* Assigned task
Some lines hold the string "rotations". Copy all of them from the material that follows.

* Provided entries
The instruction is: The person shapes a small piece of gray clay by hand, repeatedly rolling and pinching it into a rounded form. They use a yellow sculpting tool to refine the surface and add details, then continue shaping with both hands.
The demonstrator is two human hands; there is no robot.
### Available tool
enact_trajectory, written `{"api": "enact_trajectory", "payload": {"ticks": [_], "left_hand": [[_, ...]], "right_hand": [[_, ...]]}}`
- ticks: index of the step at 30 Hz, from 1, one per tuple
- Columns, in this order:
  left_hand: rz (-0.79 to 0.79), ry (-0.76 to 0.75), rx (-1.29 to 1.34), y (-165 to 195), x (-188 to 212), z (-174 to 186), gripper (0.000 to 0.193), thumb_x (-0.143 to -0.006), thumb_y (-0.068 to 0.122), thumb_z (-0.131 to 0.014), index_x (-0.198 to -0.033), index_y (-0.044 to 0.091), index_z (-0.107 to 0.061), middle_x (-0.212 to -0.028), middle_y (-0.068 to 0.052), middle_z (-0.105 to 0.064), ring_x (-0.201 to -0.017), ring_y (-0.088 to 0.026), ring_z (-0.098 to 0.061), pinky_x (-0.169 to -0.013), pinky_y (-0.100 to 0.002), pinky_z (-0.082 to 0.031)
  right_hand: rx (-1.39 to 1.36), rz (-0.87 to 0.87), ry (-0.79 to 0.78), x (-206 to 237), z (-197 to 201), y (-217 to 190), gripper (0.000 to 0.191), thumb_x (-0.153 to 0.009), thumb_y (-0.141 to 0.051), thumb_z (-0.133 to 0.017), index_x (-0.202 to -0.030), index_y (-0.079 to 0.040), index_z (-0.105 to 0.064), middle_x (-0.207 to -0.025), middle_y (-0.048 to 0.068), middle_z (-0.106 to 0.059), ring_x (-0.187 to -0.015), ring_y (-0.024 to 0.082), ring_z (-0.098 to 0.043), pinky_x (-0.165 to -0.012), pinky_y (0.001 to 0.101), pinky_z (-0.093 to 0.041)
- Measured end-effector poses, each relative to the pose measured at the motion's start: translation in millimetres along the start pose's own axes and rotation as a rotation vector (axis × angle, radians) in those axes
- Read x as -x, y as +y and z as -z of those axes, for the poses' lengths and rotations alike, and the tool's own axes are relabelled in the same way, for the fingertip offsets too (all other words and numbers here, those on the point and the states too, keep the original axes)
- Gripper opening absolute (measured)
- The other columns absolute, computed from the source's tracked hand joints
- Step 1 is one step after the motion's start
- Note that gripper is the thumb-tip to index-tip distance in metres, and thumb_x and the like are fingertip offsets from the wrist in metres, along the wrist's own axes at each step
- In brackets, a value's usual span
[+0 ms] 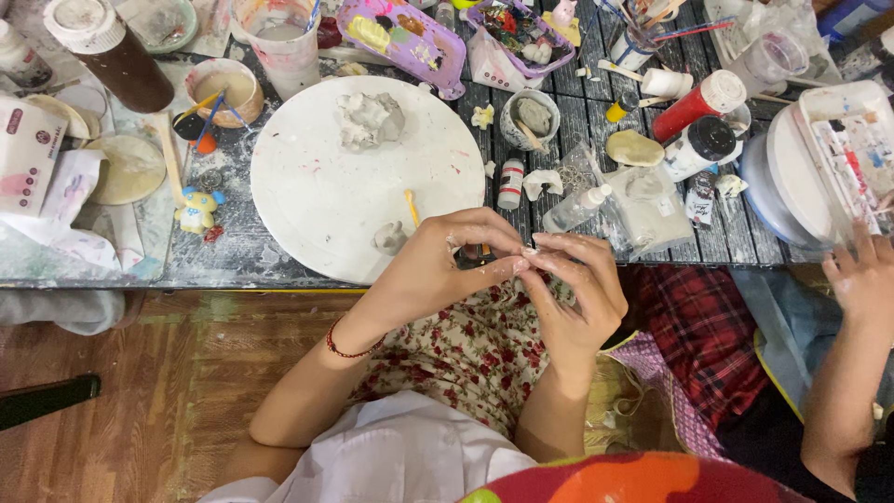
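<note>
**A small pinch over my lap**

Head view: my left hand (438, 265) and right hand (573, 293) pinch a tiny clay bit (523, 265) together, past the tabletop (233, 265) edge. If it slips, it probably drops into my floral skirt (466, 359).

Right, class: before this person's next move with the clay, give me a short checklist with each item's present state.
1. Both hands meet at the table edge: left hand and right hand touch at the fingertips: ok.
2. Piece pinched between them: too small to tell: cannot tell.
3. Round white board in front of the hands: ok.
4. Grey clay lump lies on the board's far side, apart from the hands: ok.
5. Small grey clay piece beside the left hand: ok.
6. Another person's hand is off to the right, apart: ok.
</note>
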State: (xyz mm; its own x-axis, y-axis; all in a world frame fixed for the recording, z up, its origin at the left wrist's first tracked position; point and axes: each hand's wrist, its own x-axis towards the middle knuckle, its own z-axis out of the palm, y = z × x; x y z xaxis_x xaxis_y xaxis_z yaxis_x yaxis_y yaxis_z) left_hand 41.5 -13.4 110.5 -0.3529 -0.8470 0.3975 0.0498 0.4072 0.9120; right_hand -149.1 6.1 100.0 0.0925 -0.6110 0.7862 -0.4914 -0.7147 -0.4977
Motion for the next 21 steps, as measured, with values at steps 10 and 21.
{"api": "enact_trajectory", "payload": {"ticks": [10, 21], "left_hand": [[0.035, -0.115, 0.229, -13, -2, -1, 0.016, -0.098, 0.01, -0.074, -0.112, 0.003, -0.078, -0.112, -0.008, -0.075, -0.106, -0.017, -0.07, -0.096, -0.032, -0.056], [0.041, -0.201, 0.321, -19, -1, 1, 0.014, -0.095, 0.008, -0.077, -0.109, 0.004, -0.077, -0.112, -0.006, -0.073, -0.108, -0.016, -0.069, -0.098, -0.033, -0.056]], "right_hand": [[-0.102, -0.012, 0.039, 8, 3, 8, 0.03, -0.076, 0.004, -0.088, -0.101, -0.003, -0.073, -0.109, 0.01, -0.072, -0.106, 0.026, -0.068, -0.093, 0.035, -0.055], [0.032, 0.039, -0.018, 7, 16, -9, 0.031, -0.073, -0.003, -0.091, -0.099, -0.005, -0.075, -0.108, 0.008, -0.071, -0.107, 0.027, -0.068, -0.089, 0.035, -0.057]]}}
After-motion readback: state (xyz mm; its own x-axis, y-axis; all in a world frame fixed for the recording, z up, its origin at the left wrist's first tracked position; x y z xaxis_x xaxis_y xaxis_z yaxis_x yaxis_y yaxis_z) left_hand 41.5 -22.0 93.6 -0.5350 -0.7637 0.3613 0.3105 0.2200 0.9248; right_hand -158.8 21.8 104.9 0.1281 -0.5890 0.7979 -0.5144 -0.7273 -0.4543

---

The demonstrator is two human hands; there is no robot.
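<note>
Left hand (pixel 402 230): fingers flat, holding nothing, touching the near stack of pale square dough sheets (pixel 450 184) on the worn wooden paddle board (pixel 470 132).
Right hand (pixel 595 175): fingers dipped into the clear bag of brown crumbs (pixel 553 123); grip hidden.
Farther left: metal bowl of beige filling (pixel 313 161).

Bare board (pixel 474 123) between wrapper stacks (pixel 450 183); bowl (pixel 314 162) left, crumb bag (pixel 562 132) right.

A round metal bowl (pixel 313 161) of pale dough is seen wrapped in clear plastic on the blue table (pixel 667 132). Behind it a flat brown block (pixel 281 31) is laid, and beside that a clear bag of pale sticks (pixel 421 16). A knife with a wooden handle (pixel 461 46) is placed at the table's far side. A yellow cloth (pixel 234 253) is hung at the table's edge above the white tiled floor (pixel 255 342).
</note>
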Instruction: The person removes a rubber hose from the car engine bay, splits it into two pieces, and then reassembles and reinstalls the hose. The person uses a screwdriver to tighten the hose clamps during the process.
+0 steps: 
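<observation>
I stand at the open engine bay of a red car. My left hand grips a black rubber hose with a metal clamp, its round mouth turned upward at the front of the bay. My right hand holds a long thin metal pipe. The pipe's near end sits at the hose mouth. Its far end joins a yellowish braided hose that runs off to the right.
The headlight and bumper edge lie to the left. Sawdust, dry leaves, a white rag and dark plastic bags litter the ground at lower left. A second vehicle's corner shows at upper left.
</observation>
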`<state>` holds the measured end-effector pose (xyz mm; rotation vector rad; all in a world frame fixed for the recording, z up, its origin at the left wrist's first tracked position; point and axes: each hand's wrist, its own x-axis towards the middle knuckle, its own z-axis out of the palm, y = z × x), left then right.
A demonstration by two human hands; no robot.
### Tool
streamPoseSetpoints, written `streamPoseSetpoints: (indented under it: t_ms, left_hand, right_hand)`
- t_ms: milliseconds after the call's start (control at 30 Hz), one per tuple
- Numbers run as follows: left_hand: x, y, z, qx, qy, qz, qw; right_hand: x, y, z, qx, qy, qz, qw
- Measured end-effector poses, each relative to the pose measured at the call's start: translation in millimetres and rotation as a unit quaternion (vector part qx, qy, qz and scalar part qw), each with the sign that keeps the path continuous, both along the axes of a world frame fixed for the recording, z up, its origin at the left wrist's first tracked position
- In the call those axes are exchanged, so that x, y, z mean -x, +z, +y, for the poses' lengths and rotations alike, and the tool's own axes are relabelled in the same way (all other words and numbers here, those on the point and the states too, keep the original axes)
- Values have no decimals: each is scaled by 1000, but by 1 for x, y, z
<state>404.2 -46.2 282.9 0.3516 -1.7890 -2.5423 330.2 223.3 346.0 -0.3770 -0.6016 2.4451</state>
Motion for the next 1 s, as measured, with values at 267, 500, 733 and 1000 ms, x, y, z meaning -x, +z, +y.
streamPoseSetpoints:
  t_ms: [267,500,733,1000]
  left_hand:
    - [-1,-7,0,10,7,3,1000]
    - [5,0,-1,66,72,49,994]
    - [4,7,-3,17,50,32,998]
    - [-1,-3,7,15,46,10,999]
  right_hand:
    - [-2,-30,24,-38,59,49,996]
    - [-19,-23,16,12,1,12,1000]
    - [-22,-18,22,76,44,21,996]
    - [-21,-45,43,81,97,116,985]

* Result for this exercise
- Read x as -x, y as +y and z as -z of those axes, for the poses' lengths and rotations alike, and the tool's own axes are relabelled in the same way, for the fingertip offsets too (all other words and numbers here, those on the point and the states too, keep the original axes)
- In the call those axes are exchanged, so that x, y, z mean -x, +z, +y, for the poses' lengths and rotations alike, and the tool's own axes are relabelled in the same way (all other words and numbers here, those on the point and the states too, keep the original axes)

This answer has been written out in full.